The records below are to be duplicated exactly as they appear.

[[ Dataset excerpts open ]]

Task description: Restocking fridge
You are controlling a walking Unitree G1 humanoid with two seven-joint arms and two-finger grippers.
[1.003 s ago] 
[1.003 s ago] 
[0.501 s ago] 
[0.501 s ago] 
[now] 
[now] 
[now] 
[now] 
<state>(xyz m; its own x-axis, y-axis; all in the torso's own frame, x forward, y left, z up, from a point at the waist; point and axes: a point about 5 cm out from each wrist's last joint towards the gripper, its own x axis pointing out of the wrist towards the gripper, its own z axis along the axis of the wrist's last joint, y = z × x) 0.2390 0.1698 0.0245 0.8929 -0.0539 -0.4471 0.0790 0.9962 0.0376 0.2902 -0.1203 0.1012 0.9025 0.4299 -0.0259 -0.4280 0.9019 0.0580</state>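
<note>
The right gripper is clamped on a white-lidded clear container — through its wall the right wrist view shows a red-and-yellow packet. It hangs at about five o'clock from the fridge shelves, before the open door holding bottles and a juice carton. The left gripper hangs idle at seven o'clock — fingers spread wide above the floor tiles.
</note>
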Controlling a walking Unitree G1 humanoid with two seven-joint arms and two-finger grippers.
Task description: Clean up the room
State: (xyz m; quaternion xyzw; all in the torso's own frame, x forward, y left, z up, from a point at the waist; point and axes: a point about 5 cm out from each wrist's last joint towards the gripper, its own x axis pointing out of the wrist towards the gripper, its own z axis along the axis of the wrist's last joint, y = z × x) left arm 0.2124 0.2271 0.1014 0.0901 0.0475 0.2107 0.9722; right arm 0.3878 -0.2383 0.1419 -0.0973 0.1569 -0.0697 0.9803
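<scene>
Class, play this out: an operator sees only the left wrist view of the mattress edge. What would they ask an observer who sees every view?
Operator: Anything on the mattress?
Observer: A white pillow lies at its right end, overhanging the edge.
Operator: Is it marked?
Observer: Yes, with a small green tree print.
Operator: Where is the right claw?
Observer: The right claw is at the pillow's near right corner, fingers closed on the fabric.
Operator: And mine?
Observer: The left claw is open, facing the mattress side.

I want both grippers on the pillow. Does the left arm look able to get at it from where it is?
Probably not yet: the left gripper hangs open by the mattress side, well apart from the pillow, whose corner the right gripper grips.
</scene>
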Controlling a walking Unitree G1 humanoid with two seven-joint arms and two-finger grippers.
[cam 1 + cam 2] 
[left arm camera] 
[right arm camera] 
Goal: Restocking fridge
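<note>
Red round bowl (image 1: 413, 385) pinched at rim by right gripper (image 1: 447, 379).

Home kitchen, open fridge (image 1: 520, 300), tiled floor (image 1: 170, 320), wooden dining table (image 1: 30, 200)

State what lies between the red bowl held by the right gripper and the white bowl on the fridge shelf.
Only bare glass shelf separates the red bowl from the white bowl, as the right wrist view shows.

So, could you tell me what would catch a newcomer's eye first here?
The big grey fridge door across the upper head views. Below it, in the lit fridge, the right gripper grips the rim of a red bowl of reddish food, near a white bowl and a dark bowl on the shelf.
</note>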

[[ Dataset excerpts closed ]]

§ Written solution
Task description: Restocking fridge
You are controlling a walking Unitree G1 humanoid with two seven-joint arms and two-finger grippers.
[1.003 s ago] 
[1.003 s ago] 
[0.501 s ago] 
[0.501 s ago] 
[now] 
[now] 
[now] 
[now] 
<state>(xyz m; its own x-axis, y-axis; all in the torso's own frame, x forward, y left, z up, from a point at the waist; point and axes: a point about 5 cm out from each wrist's last joint towards the gripper, its own x axis pointing out of the wrist towards the gripper, its own z axis along the axis of the wrist's last joint, y = z × x) 0.2390 0.1698 0.0245 0.8929 -0.0539 -0.4471 0.0790 0.9962 0.0376 0.2902 -0.1203 0.1012 0.9025 0.4299 -0.0259 -0.4280 0.9019 0.0580</state>
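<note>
The right gripper is clamped on a white-lidded clear container — through its wall the right wrist view shows a red-and-yellow packet. It hangs at about five o'clock from the fridge shelves, before the open door holding bottles and a juice carton. The left gripper hangs idle at seven o'clock — fingers spread wide above the floor tiles.
</note>
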Controlling a walking Unitree G1 humanoid with two seven-joint arms and two-finger grippers.
Task description: Clean up the room
State: (xyz m; quaternion xyzw; all in the torso's own frame, x forward, y left, z up, from a point at the waist; point and axes: a point about 5 cm out from each wrist's last joint towards the gripper, its own x axis pointing out of the wrist towards the gripper, its own z axis along the axis of the wrist's last joint, y = z × x) left arm 0.2124 0.2271 0.1014 0.0901 0.0475 0.2107 0.9722; right arm 0.3878 -0.2383 0.1419 -0.0973 0.1569 -0.0697 0.9803
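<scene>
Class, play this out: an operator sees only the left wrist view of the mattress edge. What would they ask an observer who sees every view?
Operator: Anything on the mattress?
Observer: A white pillow lies at its right end, overhanging the edge.
Operator: Is it marked?
Observer: Yes, with a small green tree print.
Operator: Where is the right claw?
Observer: The right claw is at the pillow's near right corner, fingers closed on the fabric.
Operator: And mine?
Observer: The left claw is open, facing the mattress side.

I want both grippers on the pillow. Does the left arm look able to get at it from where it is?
Probably not yet: the left gripper hangs open by the mattress side, well apart from the pillow, whose corner the right gripper grips.
</scene>
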Controlling a walking Unitree G1 humanoid with two seven-joint arms and two-finger grippers.
[cam 1 + cam 2] 
[left arm camera] 
[right arm camera] 
Goal: Restocking fridge
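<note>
Red round bowl (image 1: 413, 385) pinched at rim by right gripper (image 1: 447, 379).

Home kitchen, open fridge (image 1: 520, 300), tiled floor (image 1: 170, 320), wooden dining table (image 1: 30, 200)

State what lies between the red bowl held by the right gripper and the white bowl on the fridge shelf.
Only bare glass shelf separates the red bowl from the white bowl, as the right wrist view shows.

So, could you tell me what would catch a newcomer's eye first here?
The big grey fridge door across the upper head views. Below it, in the lit fridge, the right gripper grips the rim of a red bowl of reddish food, near a white bowl and a dark bowl on the shelf.
</note>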

This concludes the response to the exercise.